ASSIGNED TASK: Leave the pictures out and give every entry again exactly.
═══
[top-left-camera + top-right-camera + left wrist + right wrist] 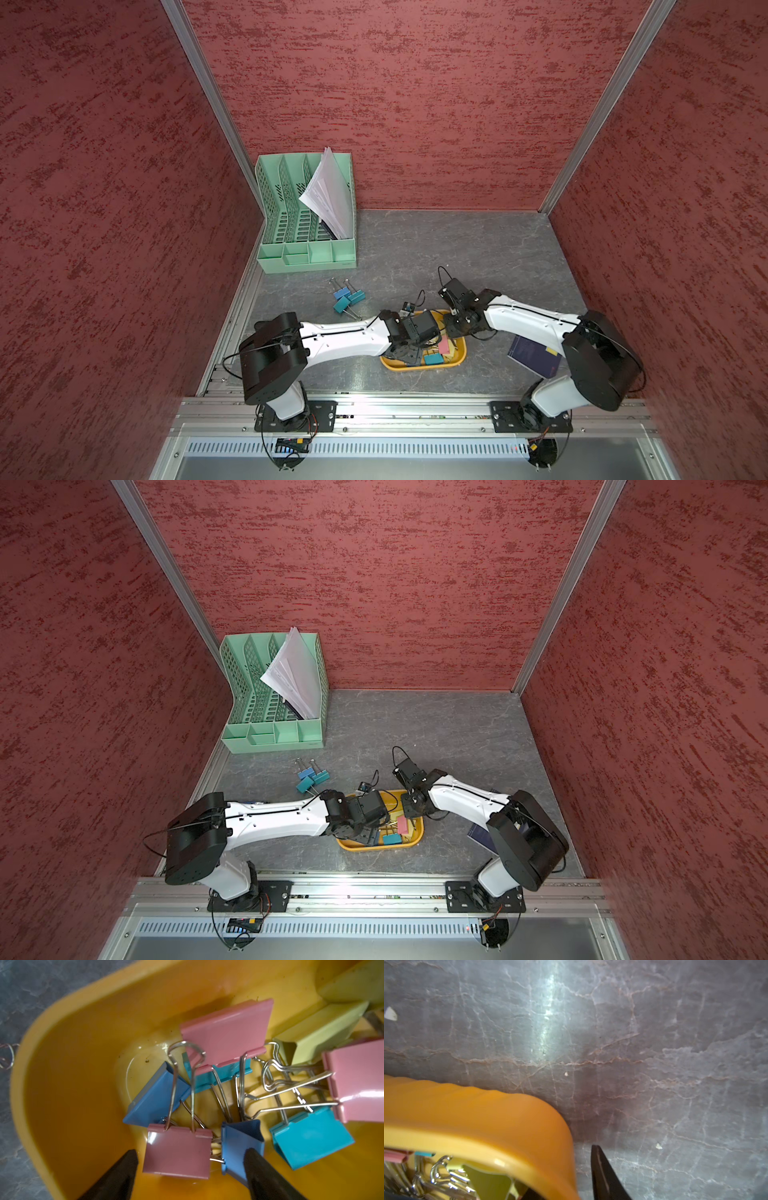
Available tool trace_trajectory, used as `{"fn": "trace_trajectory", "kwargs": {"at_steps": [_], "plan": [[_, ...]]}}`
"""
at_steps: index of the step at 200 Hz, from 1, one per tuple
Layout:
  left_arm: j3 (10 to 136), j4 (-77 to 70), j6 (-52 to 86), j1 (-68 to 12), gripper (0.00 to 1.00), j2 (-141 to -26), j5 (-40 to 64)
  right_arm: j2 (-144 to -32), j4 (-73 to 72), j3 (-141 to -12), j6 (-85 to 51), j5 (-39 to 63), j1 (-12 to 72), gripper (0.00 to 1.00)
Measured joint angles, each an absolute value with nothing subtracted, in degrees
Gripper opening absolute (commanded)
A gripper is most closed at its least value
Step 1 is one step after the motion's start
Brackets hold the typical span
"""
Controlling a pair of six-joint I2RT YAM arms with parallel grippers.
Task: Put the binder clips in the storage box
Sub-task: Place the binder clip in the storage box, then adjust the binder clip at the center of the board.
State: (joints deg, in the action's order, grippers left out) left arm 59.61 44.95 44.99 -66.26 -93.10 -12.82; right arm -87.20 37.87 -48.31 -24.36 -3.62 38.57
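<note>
Three red textured walls (415, 104) enclose a grey veined table (457, 249). The box (451, 362) sits lower centre, with most clips (226, 1030) inside. Three more lie on the table to its upper left, below the organizer (307, 253). The left gripper (191, 1151) stands wide open astride a pink clip (176, 1153), holding nothing. The right gripper (562, 1167) straddles the box wall; whether it clamps is unclear.

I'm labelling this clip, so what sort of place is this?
Probably a mock office desk in a robot test booth: mint-green perforated plastic file organizer holding white papers, grey marbled tabletop, red textured partition walls.
</note>
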Motion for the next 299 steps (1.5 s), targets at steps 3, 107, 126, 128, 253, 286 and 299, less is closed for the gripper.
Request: {"fn": "trace_trajectory", "kwargs": {"at_steps": [3,107,126,128,253,286,299], "plan": [[59.81,45.04,45.1,-66.41,1.0,-93.1,-13.26,-87.2,37.89,-48.31,-24.36,-3.6,38.57,0.31],[53.82,43.35,43.24,-47.18,0.42,-65.12,-21.87,-87.46,37.5,-48.31,-23.99,-2.79,38.57,0.3],[48.49,40.23,41.76,-41.76,0.26,-65.52,-19.18,-88.4,37.26,-48.31,-23.92,-2.66,38.57,0.3],[48.12,39.99,41.52,-41.39,0.26,-65.98,-18.96,-88.58,37.26,-48.31,-23.88,-2.63,38.57,0.3],[47.92,21.61,37.26,-33.93,0.18,-93.43,-9.85,-89.8,37.08,-48.34,-23.51,-2.46,38.57,0.3],[44.51,19.84,38.24,-34.09,0.2,-90.78,-9.26,-89.8,37.1,-48.34,-23.51,-2.46,38.57,0.3],[41.82,19.7,38.96,-34.09,0.2,-88.23,-9.43,-89.8,37.1,-48.34,-23.46,-2.46,38.57,0.3]]}}
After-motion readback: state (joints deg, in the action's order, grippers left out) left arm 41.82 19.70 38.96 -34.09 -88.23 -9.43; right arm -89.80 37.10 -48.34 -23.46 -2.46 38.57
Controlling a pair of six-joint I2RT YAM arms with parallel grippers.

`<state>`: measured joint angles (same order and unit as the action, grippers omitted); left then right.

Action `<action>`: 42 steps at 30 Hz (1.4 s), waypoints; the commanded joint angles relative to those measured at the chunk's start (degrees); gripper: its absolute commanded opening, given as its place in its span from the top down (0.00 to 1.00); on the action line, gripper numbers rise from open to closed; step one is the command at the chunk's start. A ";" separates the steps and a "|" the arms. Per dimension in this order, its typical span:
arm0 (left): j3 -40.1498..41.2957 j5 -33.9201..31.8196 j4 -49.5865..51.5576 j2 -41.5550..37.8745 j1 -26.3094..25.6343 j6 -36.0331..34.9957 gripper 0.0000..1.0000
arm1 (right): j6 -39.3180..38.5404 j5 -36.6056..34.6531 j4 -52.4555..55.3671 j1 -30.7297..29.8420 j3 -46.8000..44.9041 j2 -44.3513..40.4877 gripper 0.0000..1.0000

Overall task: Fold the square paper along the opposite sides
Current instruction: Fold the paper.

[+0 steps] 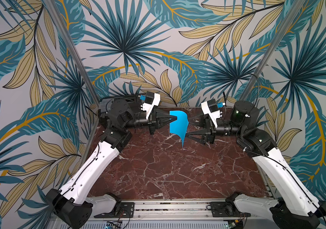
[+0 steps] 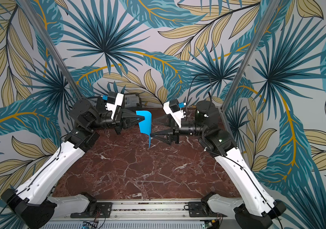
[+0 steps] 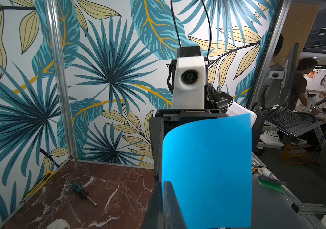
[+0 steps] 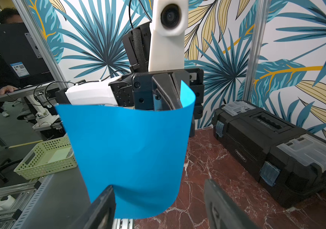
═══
THE ANSWER:
[top-left-camera + top-right-camera + left wrist + right wrist] 
Available tool trace_trajectory, used as `{"fn": "trace_trajectory", "kwargs": {"at_steps": [_], "plan": [[_, ...]]}}`
"""
at_steps: index of the step at 200 Hz, from 1, one per tuple
Layout:
  left_arm: j3 (10 to 136), j4 (-77 to 70), j6 (-52 to 86), j1 (-68 to 12), gripper (0.00 to 1.00), j2 (-141 to -26), j5 (-40 to 64)
  right_arm: j2 (-144 to -32), j4 (-73 to 72), j3 (-141 to -12), j6 (-85 to 51), j5 (-39 to 63), j1 (-12 to 72), gripper (0.00 to 1.00)
Measured joint angles, each an absolute value with nothing subtracted, in degrees
Gripper opening absolute (commanded)
A gripper is most closed at its least value
Step 1 is one step after the motion's start
Brackets hold the typical span
"""
Controlling a pair of six-joint I2RT YAM arms with parallel grippers.
Task: Put the binder clips in the storage box
Sub-task: Place the binder clip in the storage box, then adjust the binder clip at the center of the board.
State: (joints deg, in the action's order, grippers left out) left arm 59.61 44.95 44.99 -66.26 -93.10 -12.82; right arm -87.20 37.87 -48.31 -24.36 -3.62 38.57
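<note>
Three red textured walls (415, 104) enclose a grey veined table (457, 249). The box (451, 362) sits lower centre, with most clips (226, 1030) inside. Three more lie on the table to its upper left, below the organizer (307, 253). The left gripper (191, 1151) stands wide open astride a pink clip (176, 1153), holding nothing. The right gripper (562, 1167) straddles the box wall; whether it clamps is unclear.

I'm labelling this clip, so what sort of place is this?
Probably a mock office desk in a robot test booth: mint-green perforated plastic file organizer holding white papers, grey marbled tabletop, red textured partition walls.
</note>
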Motion for the next 299 steps (1.5 s), targets at steps 3, 107, 126, 128, 253, 286 and 299, less is closed for the gripper.
Request: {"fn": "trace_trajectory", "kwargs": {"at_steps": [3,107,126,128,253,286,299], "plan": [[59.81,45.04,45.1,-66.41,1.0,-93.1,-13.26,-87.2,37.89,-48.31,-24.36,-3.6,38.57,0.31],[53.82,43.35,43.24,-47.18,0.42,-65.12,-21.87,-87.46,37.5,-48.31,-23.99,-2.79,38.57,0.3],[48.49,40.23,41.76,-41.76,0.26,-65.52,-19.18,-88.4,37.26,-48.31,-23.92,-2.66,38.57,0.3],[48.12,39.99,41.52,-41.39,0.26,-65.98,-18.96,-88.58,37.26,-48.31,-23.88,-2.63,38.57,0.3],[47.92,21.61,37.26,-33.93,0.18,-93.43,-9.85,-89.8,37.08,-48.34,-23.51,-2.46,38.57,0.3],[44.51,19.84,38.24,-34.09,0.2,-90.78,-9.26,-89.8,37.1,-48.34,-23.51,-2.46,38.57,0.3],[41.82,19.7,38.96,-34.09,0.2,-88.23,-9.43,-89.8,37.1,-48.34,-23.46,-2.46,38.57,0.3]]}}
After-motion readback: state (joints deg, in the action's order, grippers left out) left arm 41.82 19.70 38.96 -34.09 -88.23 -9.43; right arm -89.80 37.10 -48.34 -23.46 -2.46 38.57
Controlling a pair of six-joint I2RT YAM arms with parallel grippers.

`<state>`: measured joint angles (same order and unit as the action, grippers omitted); left then right.

Action `<action>`: 42 steps at 30 Hz (1.4 s), waypoints; the commanded joint angles relative to those measured at the chunk's start (degrees); gripper: its absolute commanded opening, given as its place in its span from the top down (0.00 to 1.00); on the action line, gripper numbers rise from open to closed; step one is the command at the chunk's start. A ";" separates the steps and a "|" the arms. Per dimension in this order, its typical span:
arm0 (left): j3 -40.1498..41.2957 j5 -33.9201..31.8196 j4 -49.5865..51.5576 j2 -41.5550..37.8745 j1 -26.3094..25.6343 j6 -36.0331..34.9957 gripper 0.0000..1.0000
arm1 (right): j6 -39.3180..38.5404 j5 -36.6056..34.6531 j4 -52.4555..55.3671 j1 -30.7297..29.8420 j3 -46.8000..44.9041 j2 -44.3513..40.4877 gripper 0.0000..1.0000

Overall task: Fold the square paper along the opposite sides
Current instruction: Fold the paper.

[+0 steps] 
[+0 steps] 
[+0 steps] 
[+0 steps] 

No more output will be produced for this exercise.